__Exercise objective__: Reproduce exactly, with no pictures, each line from the opening of the material down through the line containing "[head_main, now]".
* * *
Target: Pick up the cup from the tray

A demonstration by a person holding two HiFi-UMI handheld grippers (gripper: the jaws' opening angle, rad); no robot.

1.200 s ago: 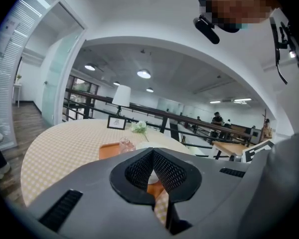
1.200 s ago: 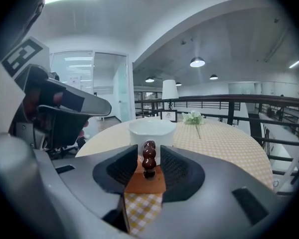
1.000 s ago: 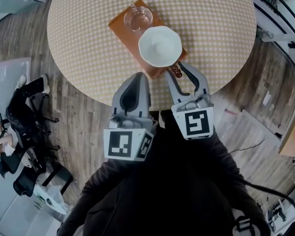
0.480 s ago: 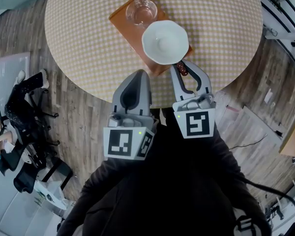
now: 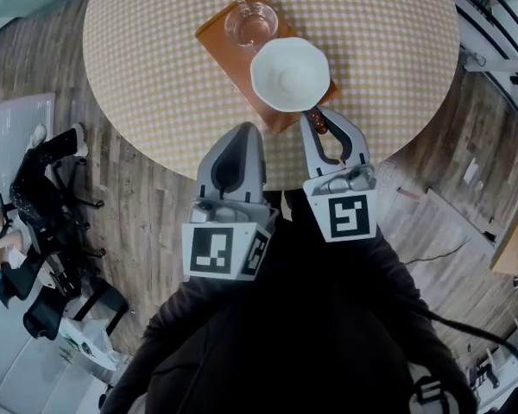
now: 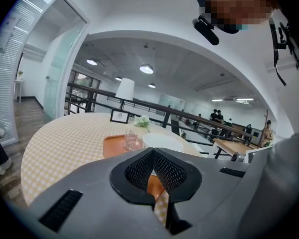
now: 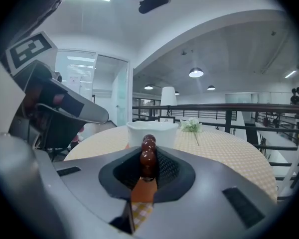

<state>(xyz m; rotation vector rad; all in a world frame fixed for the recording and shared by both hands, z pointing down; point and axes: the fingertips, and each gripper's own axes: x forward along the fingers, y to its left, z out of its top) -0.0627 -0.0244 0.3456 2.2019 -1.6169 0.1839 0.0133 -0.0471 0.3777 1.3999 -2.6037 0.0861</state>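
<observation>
On the round checked table (image 5: 138,76) lies an orange tray (image 5: 217,34) holding a clear glass cup (image 5: 250,22) and a wide white cup (image 5: 289,74) with a brown beaded handle (image 5: 318,124). My right gripper (image 5: 319,128) reaches over the table's near edge; its jaws have just been closing and now pinch that handle (image 7: 148,156), with the white cup (image 7: 152,128) straight ahead. My left gripper (image 5: 242,134) hangs beside it at the table's edge, shut on nothing, pointing at the tray (image 6: 112,146) and the glass cup (image 6: 131,140).
A picture frame (image 6: 119,116) and white flowers (image 6: 142,123) stand at the table's far side, in front of a railing. Wooden floor surrounds the table. Black chairs (image 5: 52,222) stand at the left.
The right gripper's jaws have narrowed from a wide gap around the beaded handle to a grip on it. The left gripper has stayed where it was.
</observation>
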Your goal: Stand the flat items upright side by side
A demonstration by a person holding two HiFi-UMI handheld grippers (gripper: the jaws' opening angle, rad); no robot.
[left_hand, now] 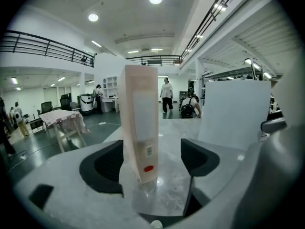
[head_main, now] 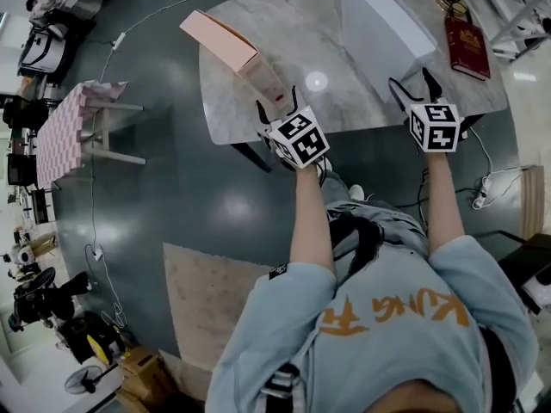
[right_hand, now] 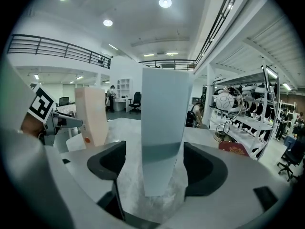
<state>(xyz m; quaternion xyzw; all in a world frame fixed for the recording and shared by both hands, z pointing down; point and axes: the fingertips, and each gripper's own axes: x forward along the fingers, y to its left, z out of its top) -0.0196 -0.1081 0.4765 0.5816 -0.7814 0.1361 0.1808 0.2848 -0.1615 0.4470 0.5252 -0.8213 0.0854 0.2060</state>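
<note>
The pink book (head_main: 232, 46) stands upright on the table (head_main: 318, 110) between the left gripper's (head_main: 277, 101) spread jaws, while the white book (head_main: 383, 28) stands well to its right between the right gripper's (head_main: 411, 83) equally wide jaws, both books running near-to-far.

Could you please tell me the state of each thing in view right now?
pink box, upright on the table
white box, upright on the table
red book, lying flat, closed
left gripper, open, pink box between its jaws
right gripper, open, white box between its jaws
</note>
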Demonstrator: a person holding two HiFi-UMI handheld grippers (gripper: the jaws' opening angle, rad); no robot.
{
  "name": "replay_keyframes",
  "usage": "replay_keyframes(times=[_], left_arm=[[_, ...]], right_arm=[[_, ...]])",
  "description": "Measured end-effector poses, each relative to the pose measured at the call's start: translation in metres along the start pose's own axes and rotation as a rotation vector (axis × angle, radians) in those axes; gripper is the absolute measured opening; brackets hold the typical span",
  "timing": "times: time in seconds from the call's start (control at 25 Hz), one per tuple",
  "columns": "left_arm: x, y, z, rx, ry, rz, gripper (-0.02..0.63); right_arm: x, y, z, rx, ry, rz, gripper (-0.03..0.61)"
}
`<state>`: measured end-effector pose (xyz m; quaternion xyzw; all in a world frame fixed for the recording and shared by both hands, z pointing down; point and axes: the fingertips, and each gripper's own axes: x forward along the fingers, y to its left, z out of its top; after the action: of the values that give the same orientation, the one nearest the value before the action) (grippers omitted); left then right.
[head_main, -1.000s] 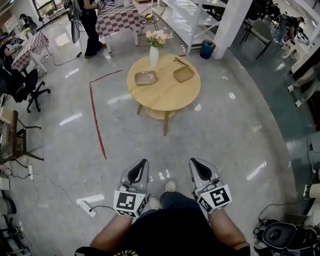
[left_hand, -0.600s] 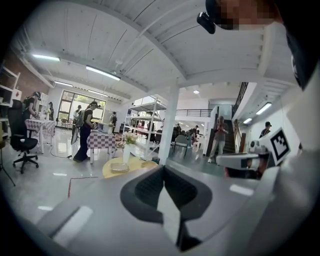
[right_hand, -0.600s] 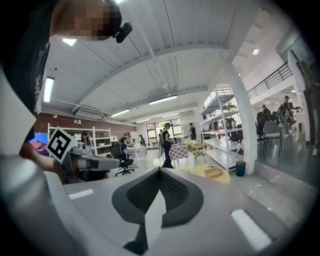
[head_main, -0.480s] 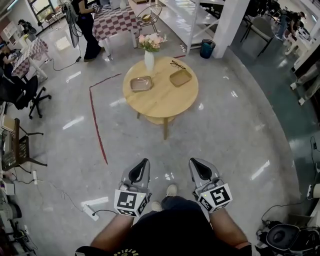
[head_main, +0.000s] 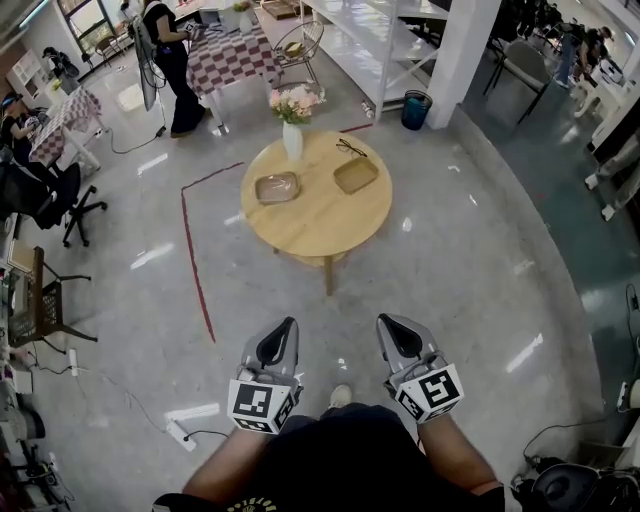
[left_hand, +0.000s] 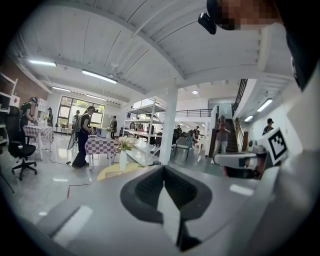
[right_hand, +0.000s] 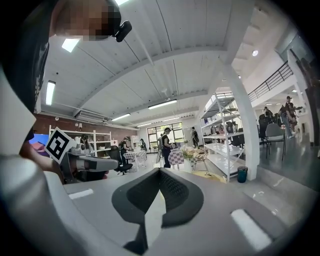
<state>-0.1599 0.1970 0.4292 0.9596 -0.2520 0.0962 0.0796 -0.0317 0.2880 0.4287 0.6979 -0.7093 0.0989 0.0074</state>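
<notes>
My left gripper (head_main: 283, 337) and right gripper (head_main: 392, 332) are held side by side in front of my body, above the grey floor, pointing forward. In each gripper view the jaws meet in a closed line with nothing between them: left gripper (left_hand: 164, 189), right gripper (right_hand: 159, 190). Ahead, well out of reach, stands a round wooden table (head_main: 312, 218). It carries a white vase of flowers (head_main: 292, 140), a pinkish tray (head_main: 276, 187), a tan tray (head_main: 355, 175) and a pair of glasses (head_main: 350, 148).
A red tape line (head_main: 195, 262) runs on the floor left of the table. A white pillar (head_main: 462, 50) and blue bin (head_main: 415, 110) stand behind right. A person (head_main: 165, 60) stands by a checked table (head_main: 235, 50). An office chair (head_main: 40, 195) and power strip (head_main: 180, 432) are at left.
The round table has slid a little lower and leftward in the head view, and my shoe has drawn back. Both grippers keep the same pose and stay shut.
</notes>
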Motion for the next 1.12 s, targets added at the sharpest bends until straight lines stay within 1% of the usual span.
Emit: replay_keyframes(times=[0.24,0.44,0.64,0.8,0.92,1.12], left_arm=[[0.026,-0.005,0.007,-0.004,-0.028,0.012,0.002],[0.035,-0.009,0.013,-0.006,-0.037,0.018,0.002],[0.031,0.003,0.014,-0.032,-0.040,0.037,0.002],[0.034,0.017,0.011,-0.044,-0.037,0.030,0.002],[0.041,0.027,0.011,-0.041,-0.036,0.018,0.002],[0.046,0.038,0.024,-0.025,-0.060,0.015,0.002]], right_arm=[[0.007,-0.027,0.002,-0.007,-0.011,0.008,-0.002],[0.008,-0.040,0.009,-0.013,-0.012,0.011,-0.002],[0.015,-0.033,0.012,-0.025,0.002,0.025,-0.002],[0.028,-0.029,0.010,-0.026,0.014,0.020,-0.002],[0.038,-0.028,0.008,-0.018,0.009,0.012,-0.002],[0.052,-0.023,0.017,-0.030,0.006,0.009,-0.002]])
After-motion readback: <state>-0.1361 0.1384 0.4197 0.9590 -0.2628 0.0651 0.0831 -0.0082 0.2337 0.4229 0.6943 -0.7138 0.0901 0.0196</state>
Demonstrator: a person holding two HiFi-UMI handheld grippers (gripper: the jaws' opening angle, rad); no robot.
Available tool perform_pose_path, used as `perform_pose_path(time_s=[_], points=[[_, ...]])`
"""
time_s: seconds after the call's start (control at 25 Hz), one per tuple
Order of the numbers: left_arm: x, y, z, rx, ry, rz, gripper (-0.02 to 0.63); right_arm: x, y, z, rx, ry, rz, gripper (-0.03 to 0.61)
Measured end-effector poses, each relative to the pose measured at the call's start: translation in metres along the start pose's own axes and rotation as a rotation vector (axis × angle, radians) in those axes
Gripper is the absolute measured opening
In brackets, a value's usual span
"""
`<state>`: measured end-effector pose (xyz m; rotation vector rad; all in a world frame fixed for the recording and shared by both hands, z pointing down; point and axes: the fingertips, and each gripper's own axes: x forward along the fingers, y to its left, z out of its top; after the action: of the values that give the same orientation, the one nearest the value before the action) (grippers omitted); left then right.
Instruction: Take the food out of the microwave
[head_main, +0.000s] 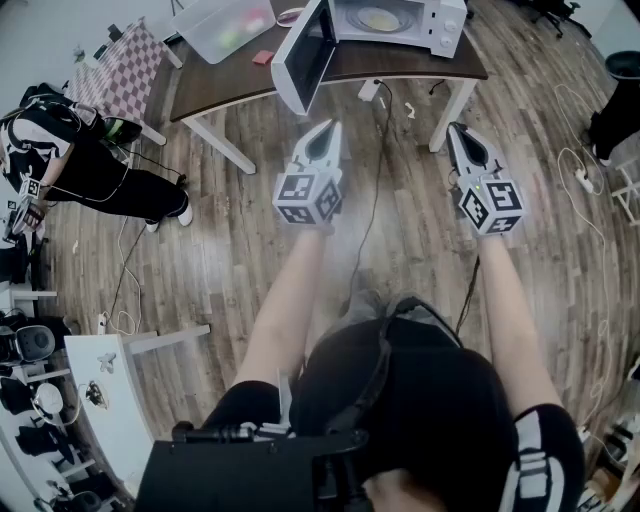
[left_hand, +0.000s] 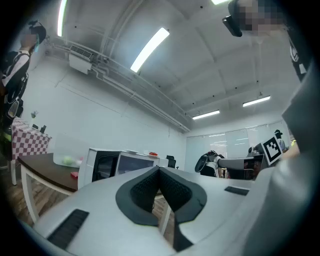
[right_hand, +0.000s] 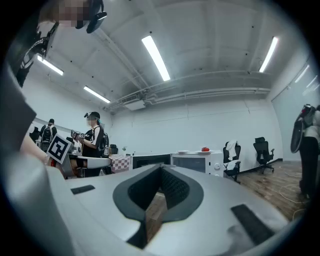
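Observation:
A white microwave (head_main: 395, 22) stands on a brown table (head_main: 400, 62) at the top of the head view, its door (head_main: 303, 52) swung wide open to the left. Inside lies a plate of yellowish food (head_main: 378, 18). My left gripper (head_main: 328, 130) and right gripper (head_main: 455, 130) hover level over the wooden floor, short of the table, both shut and empty. In the left gripper view the microwave (left_hand: 127, 162) shows beyond the closed left gripper (left_hand: 159, 170). The right gripper view has the microwave (right_hand: 192, 161) beyond the closed right gripper (right_hand: 161, 169).
A clear plastic bin (head_main: 225, 25) and a small red item (head_main: 262, 57) sit on the table left of the microwave. A person (head_main: 70, 160) stands at the left by a checkered table (head_main: 120, 65). Cables (head_main: 375, 190) run across the floor. A white desk (head_main: 110, 400) is at lower left.

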<state>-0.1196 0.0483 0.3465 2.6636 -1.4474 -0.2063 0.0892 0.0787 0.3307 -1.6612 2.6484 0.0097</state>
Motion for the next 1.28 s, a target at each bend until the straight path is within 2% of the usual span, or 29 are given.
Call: perform_pose_path(time_s=[0.32,0.64,1.08,1.28], points=[[-0.002,0.005,-0.009,-0.010,0.014,0.002,0.006,0.004,0.004,-0.007,0.013,0.010,-0.006,0.000],[0.021,0.021,-0.023,-0.021,0.026,0.016,0.006,0.029,-0.013,-0.025,0.055,0.017,-0.013,0.002],[0.090,0.046,-0.041,-0.031,0.044,0.040,0.006,0.094,-0.053,-0.042,0.062,0.032,0.036,0.003],[0.126,0.053,-0.043,-0.036,0.049,0.041,0.006,0.120,-0.081,-0.049,0.079,0.053,0.029,0.003]])
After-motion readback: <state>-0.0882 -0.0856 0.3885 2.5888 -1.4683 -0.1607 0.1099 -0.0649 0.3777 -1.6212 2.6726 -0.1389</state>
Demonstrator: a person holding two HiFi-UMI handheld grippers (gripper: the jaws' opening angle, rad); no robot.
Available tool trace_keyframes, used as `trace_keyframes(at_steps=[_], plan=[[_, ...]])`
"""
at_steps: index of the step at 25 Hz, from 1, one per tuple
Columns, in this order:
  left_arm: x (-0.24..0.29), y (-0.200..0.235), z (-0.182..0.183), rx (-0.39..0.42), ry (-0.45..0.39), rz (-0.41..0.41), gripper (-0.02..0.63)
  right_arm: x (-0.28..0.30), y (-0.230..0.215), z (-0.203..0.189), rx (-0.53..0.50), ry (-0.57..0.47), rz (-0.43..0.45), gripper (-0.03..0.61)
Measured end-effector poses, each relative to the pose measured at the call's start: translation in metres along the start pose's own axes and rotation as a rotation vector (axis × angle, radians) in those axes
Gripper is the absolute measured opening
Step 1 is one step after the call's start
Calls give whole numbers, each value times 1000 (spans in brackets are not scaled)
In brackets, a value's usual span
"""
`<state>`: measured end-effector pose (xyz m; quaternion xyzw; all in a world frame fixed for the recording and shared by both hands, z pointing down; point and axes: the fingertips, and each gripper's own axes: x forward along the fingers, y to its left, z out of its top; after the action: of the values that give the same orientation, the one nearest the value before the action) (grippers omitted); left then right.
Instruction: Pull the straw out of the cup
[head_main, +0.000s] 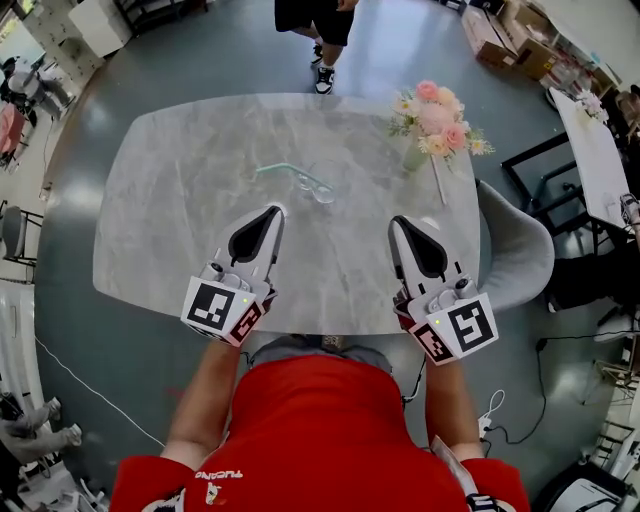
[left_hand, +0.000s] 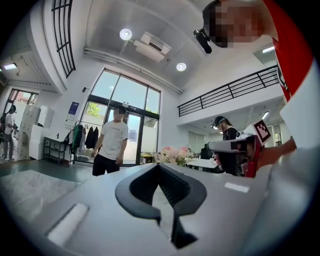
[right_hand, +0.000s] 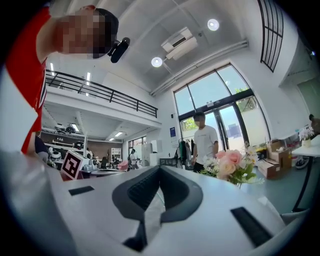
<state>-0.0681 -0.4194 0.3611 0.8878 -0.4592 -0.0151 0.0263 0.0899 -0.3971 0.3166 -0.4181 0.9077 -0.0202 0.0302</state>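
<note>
In the head view a clear glass cup (head_main: 323, 187) stands near the middle of the grey marble table (head_main: 180, 200). A pale green straw (head_main: 280, 168) sticks out of it and leans to the left. My left gripper (head_main: 275, 210) is shut and empty, just short of the cup and a little to its left. My right gripper (head_main: 398, 222) is also shut and empty, further off to the cup's right. Both point level across the table. In the left gripper view the jaws (left_hand: 159, 166) meet at the tips, and so do they in the right gripper view (right_hand: 159, 167). Neither of these views shows the cup.
A vase of pink flowers (head_main: 434, 118) stands at the table's far right corner, seen also as flowers (left_hand: 172, 154) and flowers (right_hand: 232, 167). A grey chair (head_main: 518, 250) sits at the right side. A person (head_main: 320, 30) stands beyond the far edge.
</note>
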Motion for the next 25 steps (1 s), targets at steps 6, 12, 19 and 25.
trace_keyframes(at_steps=[6,12,19,25], plan=[[27,16,-40,-55,56,-10,5,13,-4,-11,-1,38,-17,0],[51,38,-89,-136,135,11,9,19,-9,-16,-3,65,-36,0],[83,56,-126,-258,195,-2,135,21,-13,-26,-2,103,-69,0],[112,70,-153,-323,235,5,195,16,-16,-34,-8,140,-101,0]])
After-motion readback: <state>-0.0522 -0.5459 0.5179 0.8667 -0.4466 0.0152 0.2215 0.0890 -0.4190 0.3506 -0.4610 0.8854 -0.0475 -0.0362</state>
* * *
__Solved exercise__:
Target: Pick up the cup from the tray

A demonstration by a person holding two HiFi-UMI handheld grippers (gripper: the jaws' opening angle, rad); no robot.

1.200 s ago: 
1.200 s ago: 
1.000 s ago: 
0.480 s ago: 
now: 
now: 
now: 

<state>(xyz m; rotation vector rad; all in a world frame fixed for the recording and shared by both hands, z pointing down; point and axes: the fingertips, and each gripper's own axes: x forward along the fingers, y to its left, z out of its top) -0.0627 -0.0244 0.3456 2.2019 -1.6169 0.1839 0.0133 -0.0471 0.3777 1.3999 -2.6037 0.0861</state>
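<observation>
On the round checked table (image 5: 138,76) lies an orange tray (image 5: 217,34) holding a clear glass cup (image 5: 250,22) and a wide white cup (image 5: 289,74) with a brown beaded handle (image 5: 318,124). My right gripper (image 5: 319,128) reaches over the table's near edge; its jaws have just been closing and now pinch that handle (image 7: 148,156), with the white cup (image 7: 152,128) straight ahead. My left gripper (image 5: 242,134) hangs beside it at the table's edge, shut on nothing, pointing at the tray (image 6: 112,146) and the glass cup (image 6: 131,140).
A picture frame (image 6: 119,116) and white flowers (image 6: 142,123) stand at the table's far side, in front of a railing. Wooden floor surrounds the table. Black chairs (image 5: 52,222) stand at the left.
The right gripper's jaws have narrowed from a wide gap around the beaded handle to a grip on it. The left gripper has stayed where it was.
</observation>
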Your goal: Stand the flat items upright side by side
A demonstration by a person holding two HiFi-UMI handheld grippers (gripper: the jaws' opening angle, rad); no robot.
[left_hand, now] 
[head_main, now] 

For this exercise, the work is now complete.